[What you have to do] What lines of the material below hold the string "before"? Copy them out.

[Data section]
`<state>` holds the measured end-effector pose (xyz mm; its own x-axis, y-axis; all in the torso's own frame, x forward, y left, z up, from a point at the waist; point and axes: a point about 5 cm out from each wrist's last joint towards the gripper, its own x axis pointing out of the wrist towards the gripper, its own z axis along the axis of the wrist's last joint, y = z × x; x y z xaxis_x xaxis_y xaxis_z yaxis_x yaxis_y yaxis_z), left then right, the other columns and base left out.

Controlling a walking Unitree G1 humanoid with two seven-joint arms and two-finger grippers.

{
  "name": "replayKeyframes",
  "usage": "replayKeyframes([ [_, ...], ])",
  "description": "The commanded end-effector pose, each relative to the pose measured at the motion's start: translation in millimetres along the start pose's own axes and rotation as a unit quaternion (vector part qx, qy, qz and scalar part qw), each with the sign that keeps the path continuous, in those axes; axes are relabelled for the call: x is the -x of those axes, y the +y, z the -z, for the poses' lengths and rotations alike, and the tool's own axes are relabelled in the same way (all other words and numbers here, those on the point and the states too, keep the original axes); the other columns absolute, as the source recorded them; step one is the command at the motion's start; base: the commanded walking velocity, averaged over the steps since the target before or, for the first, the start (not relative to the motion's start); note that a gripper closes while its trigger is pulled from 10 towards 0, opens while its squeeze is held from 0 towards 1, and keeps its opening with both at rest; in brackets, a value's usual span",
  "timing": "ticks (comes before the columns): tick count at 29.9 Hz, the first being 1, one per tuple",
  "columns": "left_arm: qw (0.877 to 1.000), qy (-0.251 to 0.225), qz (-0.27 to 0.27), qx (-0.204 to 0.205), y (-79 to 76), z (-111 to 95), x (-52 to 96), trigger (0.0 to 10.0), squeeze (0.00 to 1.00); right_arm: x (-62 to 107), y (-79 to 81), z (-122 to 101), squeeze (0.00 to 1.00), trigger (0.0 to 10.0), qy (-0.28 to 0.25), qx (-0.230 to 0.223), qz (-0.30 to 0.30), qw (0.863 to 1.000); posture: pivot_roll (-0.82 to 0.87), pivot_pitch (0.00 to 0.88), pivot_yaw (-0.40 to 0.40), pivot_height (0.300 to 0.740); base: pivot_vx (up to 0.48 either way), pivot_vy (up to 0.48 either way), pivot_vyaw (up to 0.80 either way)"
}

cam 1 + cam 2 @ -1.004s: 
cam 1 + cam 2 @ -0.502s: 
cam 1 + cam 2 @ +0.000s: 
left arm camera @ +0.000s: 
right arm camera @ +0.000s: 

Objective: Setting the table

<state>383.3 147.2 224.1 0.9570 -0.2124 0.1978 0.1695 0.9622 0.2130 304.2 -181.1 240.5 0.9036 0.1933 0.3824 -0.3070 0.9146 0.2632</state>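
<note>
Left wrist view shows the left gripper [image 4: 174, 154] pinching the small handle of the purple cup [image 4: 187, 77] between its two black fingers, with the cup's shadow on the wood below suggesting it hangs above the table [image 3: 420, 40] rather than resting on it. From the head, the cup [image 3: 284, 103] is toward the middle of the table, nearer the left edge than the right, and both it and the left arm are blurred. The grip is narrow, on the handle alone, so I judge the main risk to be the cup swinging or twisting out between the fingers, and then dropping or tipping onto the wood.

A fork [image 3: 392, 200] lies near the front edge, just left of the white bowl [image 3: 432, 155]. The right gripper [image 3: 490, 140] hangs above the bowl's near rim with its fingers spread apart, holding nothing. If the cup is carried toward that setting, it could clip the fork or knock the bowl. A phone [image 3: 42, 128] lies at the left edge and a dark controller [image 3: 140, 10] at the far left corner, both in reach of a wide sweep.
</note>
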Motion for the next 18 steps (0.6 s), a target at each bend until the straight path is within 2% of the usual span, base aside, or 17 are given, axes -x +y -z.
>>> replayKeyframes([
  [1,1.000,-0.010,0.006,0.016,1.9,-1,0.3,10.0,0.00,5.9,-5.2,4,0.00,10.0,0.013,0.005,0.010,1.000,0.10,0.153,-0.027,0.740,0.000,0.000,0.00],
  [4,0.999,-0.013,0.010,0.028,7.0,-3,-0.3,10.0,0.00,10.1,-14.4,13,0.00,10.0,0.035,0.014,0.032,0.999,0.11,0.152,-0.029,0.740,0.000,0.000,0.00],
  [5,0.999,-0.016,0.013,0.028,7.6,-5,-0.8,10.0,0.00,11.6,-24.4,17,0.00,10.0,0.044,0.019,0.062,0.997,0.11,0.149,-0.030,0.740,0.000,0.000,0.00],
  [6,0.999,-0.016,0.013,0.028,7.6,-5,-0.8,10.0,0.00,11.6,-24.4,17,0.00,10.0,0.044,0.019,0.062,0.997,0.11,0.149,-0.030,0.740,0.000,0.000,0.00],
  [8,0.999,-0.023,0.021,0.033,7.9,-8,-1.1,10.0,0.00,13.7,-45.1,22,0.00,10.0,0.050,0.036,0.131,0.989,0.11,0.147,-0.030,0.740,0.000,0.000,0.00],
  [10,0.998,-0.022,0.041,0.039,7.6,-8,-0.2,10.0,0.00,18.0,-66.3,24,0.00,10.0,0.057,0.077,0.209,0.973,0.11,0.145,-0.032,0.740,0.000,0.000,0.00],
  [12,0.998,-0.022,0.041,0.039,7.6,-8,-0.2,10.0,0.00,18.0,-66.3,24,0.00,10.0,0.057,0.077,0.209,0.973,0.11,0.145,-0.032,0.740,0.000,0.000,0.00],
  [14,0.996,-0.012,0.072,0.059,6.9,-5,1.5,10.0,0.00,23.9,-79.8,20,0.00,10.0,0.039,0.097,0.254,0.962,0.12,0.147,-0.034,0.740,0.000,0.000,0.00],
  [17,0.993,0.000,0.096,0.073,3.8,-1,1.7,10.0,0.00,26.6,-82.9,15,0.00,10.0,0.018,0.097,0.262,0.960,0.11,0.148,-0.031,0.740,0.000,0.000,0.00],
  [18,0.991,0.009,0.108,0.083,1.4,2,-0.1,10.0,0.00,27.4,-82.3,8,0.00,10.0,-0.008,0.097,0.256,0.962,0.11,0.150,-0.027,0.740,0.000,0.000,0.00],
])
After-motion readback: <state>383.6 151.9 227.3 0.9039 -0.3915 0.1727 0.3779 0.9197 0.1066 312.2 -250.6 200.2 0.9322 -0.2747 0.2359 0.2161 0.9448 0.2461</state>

[Result of this task]
  "description": "The commanded end-effector pose, each relative to the pose measured at the motion's start: translation in millimetres along the start pose's own axes and rotation as a unit quaternion (vector part qx, qy, qz and scalar part qw), each with the sign that keeps the path continuous, in those axes; axes are relabelled for the call: x is the -x of those axes, y the +y, z the -z, for the poses' lengths and rotations alike, and the tool's own axes are relabelled in the same way (all other words and numbers here, those on the point and the states too, keep the original axes); the other columns absolute, as the source recorded them; step one is the command at the motion's start; base: the commanded walking velocity, averaged over the steps since the target before or, for the first, the start (not relative to the motion's start); note that a gripper closes while its trigger is pulled from 10 towards 0, opens while its squeeze is held from 0 towards 1, and keeps its opening with both at rest; in brackets, a value's usual span",
  "timing": "ticks (comes before the columns): tick count at 29.9 Hz, the first being 1, one per tuple",

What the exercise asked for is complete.